## Work to complete
Once the line containing "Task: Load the" is found, return it and every line that follows, up to and including the final line of the material, exactly as written.

*** Block opens ***

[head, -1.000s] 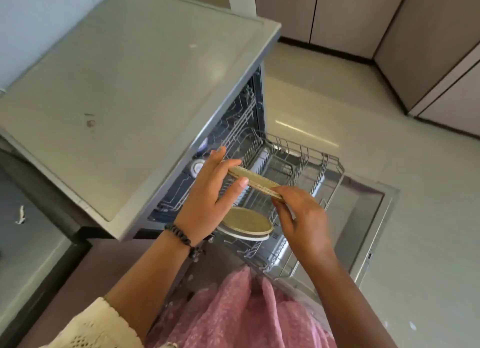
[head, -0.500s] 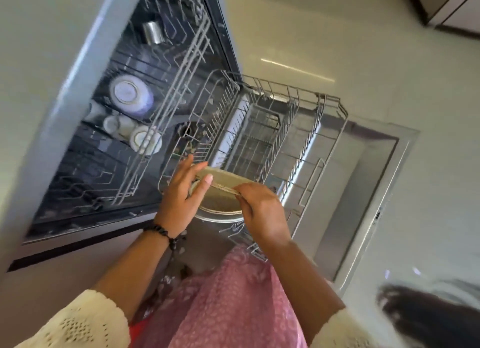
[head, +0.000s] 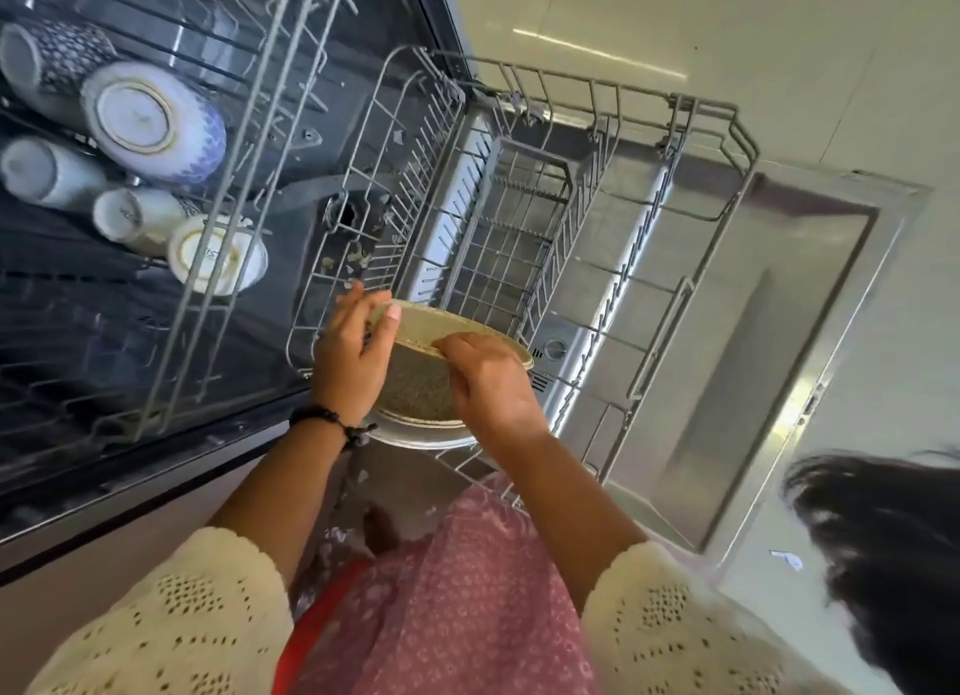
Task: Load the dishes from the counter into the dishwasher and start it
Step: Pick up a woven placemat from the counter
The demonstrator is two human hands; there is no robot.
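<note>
Both hands, left (head: pixel 353 356) and right (head: pixel 488 377), grip a plate (head: pixel 415 382) on edge over the lower rack (head: pixel 675 123); loading step, needing a free slot beside the seated plate (head: pixel 415 432).

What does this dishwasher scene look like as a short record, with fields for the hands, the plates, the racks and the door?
left hand: grips the left edge of the speckled plate
right hand: grips the plate's upper rim
speckled plate: held on edge, over the near corner of the lower rack
second plate: lies in the lower rack, just beneath the held plate
lower rack: pulled out over the open door
upper rack: holds upturned cups and bowls
</note>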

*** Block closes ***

## Solution below
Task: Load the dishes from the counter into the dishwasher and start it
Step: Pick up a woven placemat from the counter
The demonstrator is two human hands; there is no robot.
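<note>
Both hands, left (head: pixel 353 356) and right (head: pixel 488 377), grip a plate (head: pixel 415 382) on edge over the lower rack (head: pixel 675 123); loading step, needing a free slot beside the seated plate (head: pixel 415 432).

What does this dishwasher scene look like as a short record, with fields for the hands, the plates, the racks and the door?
left hand: grips the left edge of the speckled plate
right hand: grips the plate's upper rim
speckled plate: held on edge, over the near corner of the lower rack
second plate: lies in the lower rack, just beneath the held plate
lower rack: pulled out over the open door
upper rack: holds upturned cups and bowls
</note>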

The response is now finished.